Su desayuno estrella “de la casa” es el café acompañado de mollete con aceite, tomate, jamón de pata negra y zumo de naranja. En la entrada colocan una famosa muñeca Barbie vestida con finas lonchas de jamón ibérico.
Al verla me acordé de las palabras del gurú del marketing Guy Kawasaki: “Al final o eres diferente o eres barato”.
La venta es pura seducción. ¿Consigues que seduzca tu servicio o producto? Si la respuesta es afirmativa se te abren las puertas del éxito. Si la respuesta es negativa: busca otras alternativas.
La “muñeca – reclamo” que fotografié con mi móvil es fiel reflejo de esta teoría, ya que consigue llamar la atención y seducir con su particular e ibérico atuendo.
Para seducir en ventas hay que cuidar hasta el más mínimo detalle.
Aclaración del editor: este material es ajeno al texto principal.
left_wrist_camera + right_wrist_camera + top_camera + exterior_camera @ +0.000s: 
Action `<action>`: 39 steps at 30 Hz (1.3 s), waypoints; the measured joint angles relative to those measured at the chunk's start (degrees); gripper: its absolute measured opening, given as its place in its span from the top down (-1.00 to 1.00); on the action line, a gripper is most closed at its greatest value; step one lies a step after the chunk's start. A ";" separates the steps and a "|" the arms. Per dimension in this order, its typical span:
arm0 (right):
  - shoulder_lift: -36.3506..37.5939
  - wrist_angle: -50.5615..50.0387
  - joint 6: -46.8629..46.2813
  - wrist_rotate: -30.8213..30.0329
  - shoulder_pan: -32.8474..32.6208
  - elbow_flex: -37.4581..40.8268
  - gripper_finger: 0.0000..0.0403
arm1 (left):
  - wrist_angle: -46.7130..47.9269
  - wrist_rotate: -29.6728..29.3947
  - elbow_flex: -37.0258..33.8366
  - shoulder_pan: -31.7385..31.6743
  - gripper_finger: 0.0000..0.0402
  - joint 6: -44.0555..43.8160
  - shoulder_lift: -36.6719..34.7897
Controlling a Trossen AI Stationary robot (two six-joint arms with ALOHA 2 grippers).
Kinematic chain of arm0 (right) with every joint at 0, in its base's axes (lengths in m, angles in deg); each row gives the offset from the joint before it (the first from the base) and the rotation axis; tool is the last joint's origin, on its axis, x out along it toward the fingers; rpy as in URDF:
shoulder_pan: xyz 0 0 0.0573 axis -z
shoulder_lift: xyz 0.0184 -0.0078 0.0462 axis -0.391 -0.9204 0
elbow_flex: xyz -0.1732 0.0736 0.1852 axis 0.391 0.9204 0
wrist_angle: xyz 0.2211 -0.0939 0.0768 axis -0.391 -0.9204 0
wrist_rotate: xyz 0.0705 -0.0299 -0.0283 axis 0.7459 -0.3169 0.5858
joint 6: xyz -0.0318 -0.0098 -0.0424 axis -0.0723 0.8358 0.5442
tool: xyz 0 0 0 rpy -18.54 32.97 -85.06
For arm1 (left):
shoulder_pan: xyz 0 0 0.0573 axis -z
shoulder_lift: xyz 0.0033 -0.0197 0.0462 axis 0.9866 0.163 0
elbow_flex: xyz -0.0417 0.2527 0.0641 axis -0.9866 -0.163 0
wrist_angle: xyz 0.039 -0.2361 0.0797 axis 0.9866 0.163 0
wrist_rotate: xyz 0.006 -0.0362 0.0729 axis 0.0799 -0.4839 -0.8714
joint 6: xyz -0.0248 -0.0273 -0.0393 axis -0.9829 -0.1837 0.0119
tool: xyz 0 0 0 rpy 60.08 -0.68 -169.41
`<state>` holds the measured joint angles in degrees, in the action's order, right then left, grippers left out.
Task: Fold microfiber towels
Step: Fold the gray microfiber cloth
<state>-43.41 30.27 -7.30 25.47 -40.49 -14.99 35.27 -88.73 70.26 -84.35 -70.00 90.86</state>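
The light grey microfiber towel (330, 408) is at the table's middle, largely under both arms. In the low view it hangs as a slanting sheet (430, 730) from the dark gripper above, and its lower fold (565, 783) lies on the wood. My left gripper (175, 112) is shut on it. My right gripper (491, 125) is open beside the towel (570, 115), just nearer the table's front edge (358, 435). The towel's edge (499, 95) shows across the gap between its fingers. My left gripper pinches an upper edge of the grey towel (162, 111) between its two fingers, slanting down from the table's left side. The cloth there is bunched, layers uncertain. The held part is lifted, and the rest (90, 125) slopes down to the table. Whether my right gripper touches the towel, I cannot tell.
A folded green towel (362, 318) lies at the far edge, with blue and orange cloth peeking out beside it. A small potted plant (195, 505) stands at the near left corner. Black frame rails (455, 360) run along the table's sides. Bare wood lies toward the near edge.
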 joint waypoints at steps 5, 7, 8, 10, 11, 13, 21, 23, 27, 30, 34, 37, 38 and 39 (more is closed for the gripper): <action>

La primera impresión es clave.
Hablando del sector de la restauración, me sorprende que todavía queden bares que tengan descuidada su carta de tapas o pinchos. Es lamentable ver rodando por la barra una fotocopia o papel mal plastificado o mugriento. Por favor, es el nexo de unión entre el cliente - consumidor y su pedido. Subiendo la categoría del establecimiento, también encontramos algunos restaurantes que usan cartas patrocinadas por vinos y cuyas cubiertas están desgastadas.
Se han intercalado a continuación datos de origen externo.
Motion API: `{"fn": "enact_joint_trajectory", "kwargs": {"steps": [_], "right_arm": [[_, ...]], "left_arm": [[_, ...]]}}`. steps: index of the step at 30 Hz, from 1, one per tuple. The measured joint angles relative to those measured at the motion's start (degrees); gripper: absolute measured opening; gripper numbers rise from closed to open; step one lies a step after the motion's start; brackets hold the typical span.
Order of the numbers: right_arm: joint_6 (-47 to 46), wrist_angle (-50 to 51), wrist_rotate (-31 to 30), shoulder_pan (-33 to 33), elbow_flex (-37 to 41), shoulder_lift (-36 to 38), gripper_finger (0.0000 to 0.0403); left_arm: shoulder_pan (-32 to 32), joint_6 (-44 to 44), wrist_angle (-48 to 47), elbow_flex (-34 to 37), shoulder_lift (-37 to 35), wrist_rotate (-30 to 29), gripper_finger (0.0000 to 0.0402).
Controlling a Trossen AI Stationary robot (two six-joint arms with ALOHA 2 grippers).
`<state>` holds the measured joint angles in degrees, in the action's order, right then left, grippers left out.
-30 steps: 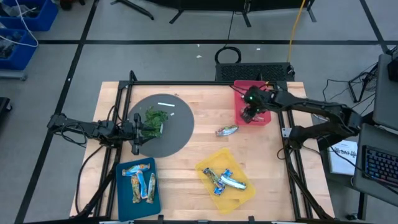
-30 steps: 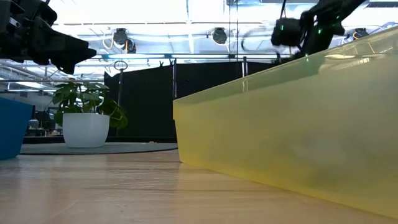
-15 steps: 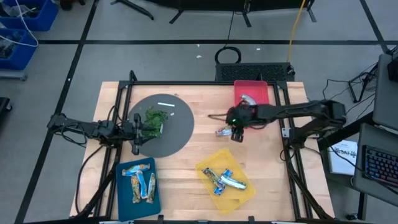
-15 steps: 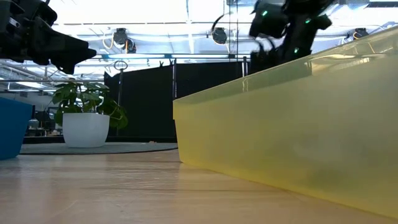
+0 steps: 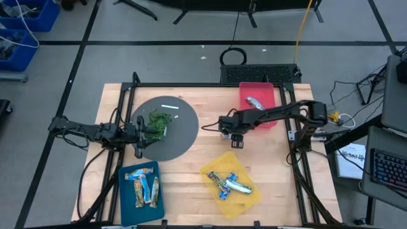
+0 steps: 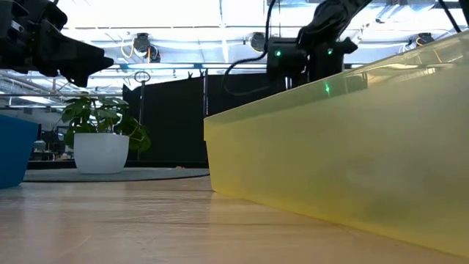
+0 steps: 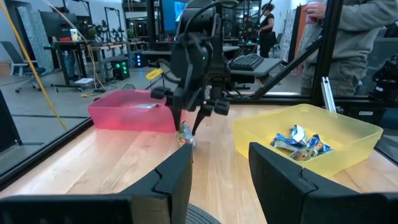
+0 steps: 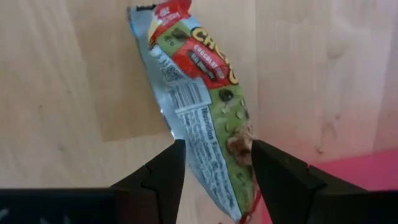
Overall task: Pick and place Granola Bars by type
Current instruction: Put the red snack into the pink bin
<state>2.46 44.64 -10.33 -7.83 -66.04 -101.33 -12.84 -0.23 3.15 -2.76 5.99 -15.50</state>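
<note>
A silvery granola bar (image 8: pixel 205 124) with green and red print lies flat on the wooden table, also seen in the left wrist view (image 7: pixel 185 137). My right gripper (image 8: pixel 214 152) points down over it, open, one finger on each side of the bar's lower half; I see no touch. In the high view this gripper (image 5: pixel 233 133) covers the bar. Another silvery bar (image 5: pixel 254 102) lies in the red bin (image 5: pixel 270 95). Blue bars (image 5: pixel 230 183) lie in the yellow bin (image 5: pixel 251 198), teal-and-orange bars (image 5: pixel 145 187) in the blue bin (image 5: pixel 127 200). My left gripper (image 5: pixel 141 135) waits open and level at the table's left.
A round grey plate (image 5: pixel 184 137) at the left holds a green leafy clump (image 5: pixel 158 121) and a small white stick (image 5: pixel 170 107). Black frame rails run along the table's edges. In the left wrist view, a person stands beyond the table (image 7: pixel 360 43). Bare wood lies between the plate and the bins.
My right gripper has swung from above the red bin toward the table's left and near side, sinking and rolling until it points down over the loose silvery bar. A silvery bar now shows in the red bin where the gripper was.
</note>
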Motion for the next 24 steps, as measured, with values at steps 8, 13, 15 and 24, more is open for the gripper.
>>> {"fn": "enact_joint_trajectory", "kwargs": {"steps": [8, 13, 15, 24], "right_arm": [[0.3, 1.5, 0.3, -0.7, 0.0, -1.9, 0.0153], [0.0, 0.6, 0.7, -0.9, 0.0, -1.4, 0.0064], [0.4, 0.1, 1.4, -0.9, 0.0, -1.2, 0.002], [0.9, -8.2, 4.5, 0.8, 0.0, 1.2, 0.0001]], "left_arm": [[0.0, 0.0, 0.0, 0.0, 0.0, 0.0, 0.0164], [0.0, 0.0, 0.0, 0.0, 0.0, 0.0, 0.0163], [0.0, 0.0, 0.0, 0.0, 0.0, 0.0, 0.0164], [0.0, 0.0, 0.0, 0.0, 0.0, 0.0, 0.0163]]}}
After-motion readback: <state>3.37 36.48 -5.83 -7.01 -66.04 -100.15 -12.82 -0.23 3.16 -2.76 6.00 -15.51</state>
Trasladada esta reflexión a la venta directa, queda claro lo inapropiado de usar materiales de apoyo para la presentación que no trasmitan la imagen adecuada.
Todo lo contrario que la Barbie de La Palma del Condado, que está ¡pa comérsela! Porque con el permiso de Guy Kawasaki, si eres diferente, para ser barato, … siempre hay tiempo.